О, позор! О, проклятье! О, злая насмешка судьбы! Незадача, несносная для благородной души! В шутовском наряде, в низменной, недостойной роли увеселителя черни кривляться на глазах у столь надменной, столь заносчивой, столь высокомерной красавицы, когда хочется совершать перед ней возвышенные, героические, сверхчеловеческие деяния, дабы унизить ее и сломить ее гордыню! И не иметь возможности скрыться, исчезнуть, провалиться в самые недра земли! Первым движением Сигоньяка было бежать опрометью, продырявив заднюю декорацию головой, как баллистой; но у него на ногах словно оказались те свинцовые подошвы, в которых, как говорят, упражняются скороходы, чтобы обрести большую легкость… Он прирос к полу и стоял, раскрыв рот, растерянный, смятенный, к великому изумлению Скапена, который подумал, что капитан Фракасс забыл роль, и шепотом подсказывал ему первые слова монолога.
Публика, решив, что актер, прежде чем начать, ждет новых рукоплесканий, принялась опять бить в ладоши, топать ногами, словом, подняла такой шум, какого еще не слыхивали на театре. Это дало Сигоньяку время прийти в себя: сделав над собой героическое усилие, он вполне овладел своими способностями. «Что ж, будем хотя бы на высоте своего позорного положения, — внушил он себе, твердо становясь на ноги, — недостает еще, чтобы меня в ее присутствии освистали, забросали гнилыми яблоками и тухлыми яйцами. Быть может, она даже не узнала меня под этой гнусной личиной, — кто поверит, что один из Сигоньяков ходит обряженный в красное с желтым, как ученая обезьяна! Итак, смелей, не посрамим себя! Если буду хорошо играть, она мне похлопает, а это уже немалая победа, ведь на такую привередницу угодить нелегко».

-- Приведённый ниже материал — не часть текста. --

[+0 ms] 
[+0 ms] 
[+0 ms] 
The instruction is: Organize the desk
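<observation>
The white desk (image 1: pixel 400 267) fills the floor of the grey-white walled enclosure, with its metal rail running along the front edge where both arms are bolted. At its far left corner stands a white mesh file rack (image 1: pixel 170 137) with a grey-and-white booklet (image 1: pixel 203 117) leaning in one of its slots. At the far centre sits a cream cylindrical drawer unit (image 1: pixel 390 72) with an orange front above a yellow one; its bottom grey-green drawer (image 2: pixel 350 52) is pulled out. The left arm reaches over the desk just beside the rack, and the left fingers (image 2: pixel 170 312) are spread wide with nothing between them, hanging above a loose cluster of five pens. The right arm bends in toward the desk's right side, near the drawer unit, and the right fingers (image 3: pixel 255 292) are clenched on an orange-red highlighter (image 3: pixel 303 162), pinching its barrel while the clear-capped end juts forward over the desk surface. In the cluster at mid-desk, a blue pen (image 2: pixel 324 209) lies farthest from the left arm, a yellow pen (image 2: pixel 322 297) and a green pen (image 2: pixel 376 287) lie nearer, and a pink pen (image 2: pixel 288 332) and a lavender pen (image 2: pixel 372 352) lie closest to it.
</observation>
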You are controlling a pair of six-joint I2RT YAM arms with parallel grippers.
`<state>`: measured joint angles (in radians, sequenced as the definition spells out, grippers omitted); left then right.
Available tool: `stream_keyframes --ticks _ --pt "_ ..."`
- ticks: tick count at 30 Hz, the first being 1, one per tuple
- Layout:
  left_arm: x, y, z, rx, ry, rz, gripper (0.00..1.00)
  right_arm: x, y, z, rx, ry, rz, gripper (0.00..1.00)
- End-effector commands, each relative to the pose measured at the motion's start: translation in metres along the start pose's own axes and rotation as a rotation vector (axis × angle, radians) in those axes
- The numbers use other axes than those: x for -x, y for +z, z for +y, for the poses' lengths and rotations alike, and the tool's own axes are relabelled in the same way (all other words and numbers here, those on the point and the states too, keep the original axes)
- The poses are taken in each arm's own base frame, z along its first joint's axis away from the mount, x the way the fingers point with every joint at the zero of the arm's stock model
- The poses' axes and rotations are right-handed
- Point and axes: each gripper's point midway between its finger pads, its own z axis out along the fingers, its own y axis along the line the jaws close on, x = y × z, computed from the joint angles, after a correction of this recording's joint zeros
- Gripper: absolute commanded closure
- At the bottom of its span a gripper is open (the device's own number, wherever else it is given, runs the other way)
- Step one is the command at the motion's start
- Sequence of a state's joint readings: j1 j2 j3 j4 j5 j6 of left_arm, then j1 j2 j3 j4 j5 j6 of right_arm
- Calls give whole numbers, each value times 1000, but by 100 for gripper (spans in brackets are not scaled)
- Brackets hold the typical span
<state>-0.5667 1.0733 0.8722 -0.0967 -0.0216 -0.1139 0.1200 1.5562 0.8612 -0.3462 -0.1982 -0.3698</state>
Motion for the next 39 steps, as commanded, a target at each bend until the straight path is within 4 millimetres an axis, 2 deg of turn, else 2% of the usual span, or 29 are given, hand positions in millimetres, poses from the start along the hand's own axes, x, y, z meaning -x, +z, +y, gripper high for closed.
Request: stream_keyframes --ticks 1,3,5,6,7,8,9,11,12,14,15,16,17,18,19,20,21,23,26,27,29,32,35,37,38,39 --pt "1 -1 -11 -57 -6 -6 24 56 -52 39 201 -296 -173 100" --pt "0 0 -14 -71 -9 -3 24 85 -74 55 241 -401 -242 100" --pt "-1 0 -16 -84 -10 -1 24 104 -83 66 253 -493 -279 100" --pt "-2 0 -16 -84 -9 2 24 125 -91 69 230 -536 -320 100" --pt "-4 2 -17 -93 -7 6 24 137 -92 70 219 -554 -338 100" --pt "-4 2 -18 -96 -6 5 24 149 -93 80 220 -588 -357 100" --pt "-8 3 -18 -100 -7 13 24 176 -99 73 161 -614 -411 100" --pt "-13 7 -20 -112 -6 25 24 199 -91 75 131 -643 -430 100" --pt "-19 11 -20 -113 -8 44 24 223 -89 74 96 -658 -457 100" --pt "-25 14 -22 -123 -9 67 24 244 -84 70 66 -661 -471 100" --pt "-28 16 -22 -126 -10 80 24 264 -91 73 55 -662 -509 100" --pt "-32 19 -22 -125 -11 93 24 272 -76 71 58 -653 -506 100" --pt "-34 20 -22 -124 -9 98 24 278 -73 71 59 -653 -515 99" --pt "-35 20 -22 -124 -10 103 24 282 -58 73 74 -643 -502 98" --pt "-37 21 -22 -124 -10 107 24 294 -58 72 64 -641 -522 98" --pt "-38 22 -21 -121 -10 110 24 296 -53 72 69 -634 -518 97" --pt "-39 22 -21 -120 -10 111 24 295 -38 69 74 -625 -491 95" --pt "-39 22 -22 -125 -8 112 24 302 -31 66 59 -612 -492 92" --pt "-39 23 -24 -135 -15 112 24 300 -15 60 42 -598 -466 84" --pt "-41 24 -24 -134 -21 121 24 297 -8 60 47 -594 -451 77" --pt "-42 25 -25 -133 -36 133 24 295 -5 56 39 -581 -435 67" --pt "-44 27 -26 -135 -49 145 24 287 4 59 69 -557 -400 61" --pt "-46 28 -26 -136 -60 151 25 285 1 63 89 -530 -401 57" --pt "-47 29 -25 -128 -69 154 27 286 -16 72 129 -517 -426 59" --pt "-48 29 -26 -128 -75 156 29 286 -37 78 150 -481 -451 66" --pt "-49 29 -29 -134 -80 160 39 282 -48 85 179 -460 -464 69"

Все эти соображения промелькнули в голове Сигоньяка быстрее, чем нам удалось их записать, ибо перу не поспеть за мыслью, и вот он уже произносил свой главный монолог с такими причудливыми раскатами голоса, такими неожиданными интонациями, с таким безудержным комическим задором, что публика разразилась восторженными криками, и даже сама Иоланта невольно улыбнулась, хоть и твердила, что не понимает вкуса в подобном шутовстве. Ее дядюшка, толстый командор, и не помышлял о сне, он выражал полное одобрение и хлопал в ладоши, не щадя своих подагрических рук. А несчастный Сигоньяк от отчаяния, казалось, старался преувеличенным кривлянием, шутовством и фанфаронством оплевать самого себя и довести издевательство судьбы до крайних пределов; с безумным, яростным весельем попирал он свое достоинство, дворянскую гордость, уважение к себе и память предков.

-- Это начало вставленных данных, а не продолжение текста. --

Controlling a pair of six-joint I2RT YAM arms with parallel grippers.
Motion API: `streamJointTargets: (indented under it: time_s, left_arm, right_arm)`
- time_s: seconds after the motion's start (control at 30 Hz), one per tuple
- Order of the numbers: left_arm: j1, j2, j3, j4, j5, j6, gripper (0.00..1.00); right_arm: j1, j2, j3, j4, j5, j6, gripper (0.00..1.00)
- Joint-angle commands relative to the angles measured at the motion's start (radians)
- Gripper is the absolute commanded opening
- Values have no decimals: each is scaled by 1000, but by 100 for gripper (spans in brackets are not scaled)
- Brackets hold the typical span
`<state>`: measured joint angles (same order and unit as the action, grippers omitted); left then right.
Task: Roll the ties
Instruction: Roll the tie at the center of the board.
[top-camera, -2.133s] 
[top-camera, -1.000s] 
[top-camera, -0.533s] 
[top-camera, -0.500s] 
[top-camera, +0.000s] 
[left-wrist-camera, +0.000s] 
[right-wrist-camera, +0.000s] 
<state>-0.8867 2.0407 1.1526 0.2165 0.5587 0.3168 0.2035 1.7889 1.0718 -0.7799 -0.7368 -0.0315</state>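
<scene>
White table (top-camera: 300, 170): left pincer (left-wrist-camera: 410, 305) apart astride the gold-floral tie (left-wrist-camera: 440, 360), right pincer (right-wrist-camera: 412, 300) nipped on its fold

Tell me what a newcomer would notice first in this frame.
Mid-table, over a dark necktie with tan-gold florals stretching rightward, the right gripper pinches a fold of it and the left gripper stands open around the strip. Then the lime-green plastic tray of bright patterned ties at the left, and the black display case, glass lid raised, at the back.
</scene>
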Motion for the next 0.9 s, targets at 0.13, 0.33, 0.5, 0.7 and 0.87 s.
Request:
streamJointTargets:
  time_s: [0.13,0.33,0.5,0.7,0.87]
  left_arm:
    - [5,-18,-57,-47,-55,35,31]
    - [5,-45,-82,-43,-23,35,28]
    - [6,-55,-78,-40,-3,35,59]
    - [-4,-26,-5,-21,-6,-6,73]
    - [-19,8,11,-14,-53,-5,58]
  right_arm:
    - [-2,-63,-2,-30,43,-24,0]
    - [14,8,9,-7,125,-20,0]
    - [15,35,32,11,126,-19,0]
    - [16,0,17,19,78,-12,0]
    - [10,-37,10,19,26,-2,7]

«Ты можешь торжествовать, злой рок, нельзя быть униженным сильнее, пасть глубже, чем я, — думал он, получая пощечины, щелчки и пинки, — ты создал меня несчастным! Теперь ты делаешь меня смешным! Ты подло выставляешь меня на позор перед этой гордой аристократкой. Чего же тебе надобно еще?»
Минутами гнев обуревал его, и он выпрямлялся под ударами Леандра с таким грозным и свирепым видом, что тот в страхе отступал, но тут же, опомнившись, снова входил в характер роли, дрожал всем телом, выбивал зубами дробь, трясся на хлипких ногах, заикался и, к вящему удовольствию зрителей, проявлял все признаки подлейшей трусости.